1  The Length of the Working Day and the Intensity of Labour Constant; the Productivity of Labour Variable

In these conditions the value of labour-power and the magnitude of surplus-value are governed by these three laws.

1  The working day will produce a constant value. Changes in productivity result in more or less commodities over which this value is spread, but not in the total value itself.

2  The value of labour-power, and the surplus-value, move in opposite directions. If the productivity of labour increases, the value of labour-power falls, and the magnitude of surplus-value rises. The inverse is also true.

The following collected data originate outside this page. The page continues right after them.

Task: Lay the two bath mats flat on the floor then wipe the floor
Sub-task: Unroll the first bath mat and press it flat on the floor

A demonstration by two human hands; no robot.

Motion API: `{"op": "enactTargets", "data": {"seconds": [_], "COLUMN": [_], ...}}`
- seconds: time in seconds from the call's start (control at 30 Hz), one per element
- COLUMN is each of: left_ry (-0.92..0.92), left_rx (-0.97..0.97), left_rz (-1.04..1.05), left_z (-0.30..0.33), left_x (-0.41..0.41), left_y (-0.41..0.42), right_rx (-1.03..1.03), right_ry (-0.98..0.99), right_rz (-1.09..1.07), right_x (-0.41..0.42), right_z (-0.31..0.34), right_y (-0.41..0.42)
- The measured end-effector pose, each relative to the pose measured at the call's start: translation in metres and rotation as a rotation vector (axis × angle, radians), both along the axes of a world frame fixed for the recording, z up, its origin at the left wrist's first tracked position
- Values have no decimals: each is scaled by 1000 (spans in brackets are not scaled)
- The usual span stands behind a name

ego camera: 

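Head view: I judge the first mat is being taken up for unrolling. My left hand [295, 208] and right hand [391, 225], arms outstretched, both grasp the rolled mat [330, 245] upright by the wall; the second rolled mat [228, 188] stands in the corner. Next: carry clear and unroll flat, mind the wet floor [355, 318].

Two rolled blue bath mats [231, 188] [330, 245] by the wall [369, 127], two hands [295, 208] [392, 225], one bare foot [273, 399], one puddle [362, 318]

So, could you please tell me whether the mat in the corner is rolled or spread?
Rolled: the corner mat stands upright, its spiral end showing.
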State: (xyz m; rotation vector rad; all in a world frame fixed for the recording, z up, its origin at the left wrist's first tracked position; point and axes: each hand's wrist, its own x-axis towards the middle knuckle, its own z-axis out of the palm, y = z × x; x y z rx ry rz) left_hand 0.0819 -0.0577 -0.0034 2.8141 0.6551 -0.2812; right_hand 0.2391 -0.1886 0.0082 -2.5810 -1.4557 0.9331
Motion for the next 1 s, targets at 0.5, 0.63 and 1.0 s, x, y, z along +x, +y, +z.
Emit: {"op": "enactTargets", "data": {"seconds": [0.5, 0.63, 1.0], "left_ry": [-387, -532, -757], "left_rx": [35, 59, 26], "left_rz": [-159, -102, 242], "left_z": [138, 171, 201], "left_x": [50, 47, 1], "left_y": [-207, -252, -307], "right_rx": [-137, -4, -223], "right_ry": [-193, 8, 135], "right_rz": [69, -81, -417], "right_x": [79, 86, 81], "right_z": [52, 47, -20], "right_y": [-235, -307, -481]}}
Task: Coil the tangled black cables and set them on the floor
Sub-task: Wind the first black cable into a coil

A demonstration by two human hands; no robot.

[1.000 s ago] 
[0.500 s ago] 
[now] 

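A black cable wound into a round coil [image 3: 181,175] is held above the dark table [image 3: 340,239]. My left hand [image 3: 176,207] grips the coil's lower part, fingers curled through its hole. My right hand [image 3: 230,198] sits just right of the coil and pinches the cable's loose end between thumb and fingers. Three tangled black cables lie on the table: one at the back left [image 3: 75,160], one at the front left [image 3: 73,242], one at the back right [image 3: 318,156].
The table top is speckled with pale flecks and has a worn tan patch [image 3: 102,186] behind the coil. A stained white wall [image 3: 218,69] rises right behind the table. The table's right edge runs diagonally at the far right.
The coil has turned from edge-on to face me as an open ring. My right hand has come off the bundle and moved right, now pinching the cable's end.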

We should note, however, that while the while the value of labour-power and the magnitude of surplus-value move in opposite directions by the same quantity, they do not so proportionally.

If, for example, a working day of 12 hours produces a value of 6 shillings, 4 shillings of which represents necessary labour-time, and 2 shillings (or 4 hours) surplus labour-time, and if, owing to a rise in the productivity of labour, necessary labour-time falls to 3 shillings (or 6 hours), and surplus-labour rises to 3 shillings (or 6 hours), the value of labour-power will have fallen by 1 shilling,  the same amount by which the surplus-value will have risen, but the value of labour-power will have fallen by 25 %, from 4 to 3 shillings, while the surplus-value will have risen 50 %, from 2 to 3 shillings.

3  Since it is only through an increase in the productivity of labour that the value of labour-power may fall, it follows that a rise or fall in surplus-value is always the consequence, and never the cause, of the corresponding fall or rise in the value of labour-power.

Since we have allowed that the price of labour-power may rise above its value, it may here be the case that other factors – the pressure of capital, the resistance of the workers – come into play, allowing for a discrepancy between the value and price of labour-power, and offsetting the rise in surplus-value.

Imagine a working day of 12 hours, 6 of which represent necessary labour and 6 surplus labour. Were the productivity of labour to double, without any change in the relative proportions of necessary and surplus labour, what would occur would be a fall in the value of labour-power without a concomitant fall in price. But if the price of labour-power were to fall, but not as far as its new value, it would be possible for the price of labour to fall and for the means of subsistence available to the worker to rise simultaneously, despite the widening relative gap between the worker and the capitalist.

The chief defect of Ricardo in this field is his failure to investigate surplus-value as such, independently of its form, i.e. profit, ground-rent, etc. He is thus unable to see that the laws governing the rate of surplus-value, and those governing the rate of profit, are quite different.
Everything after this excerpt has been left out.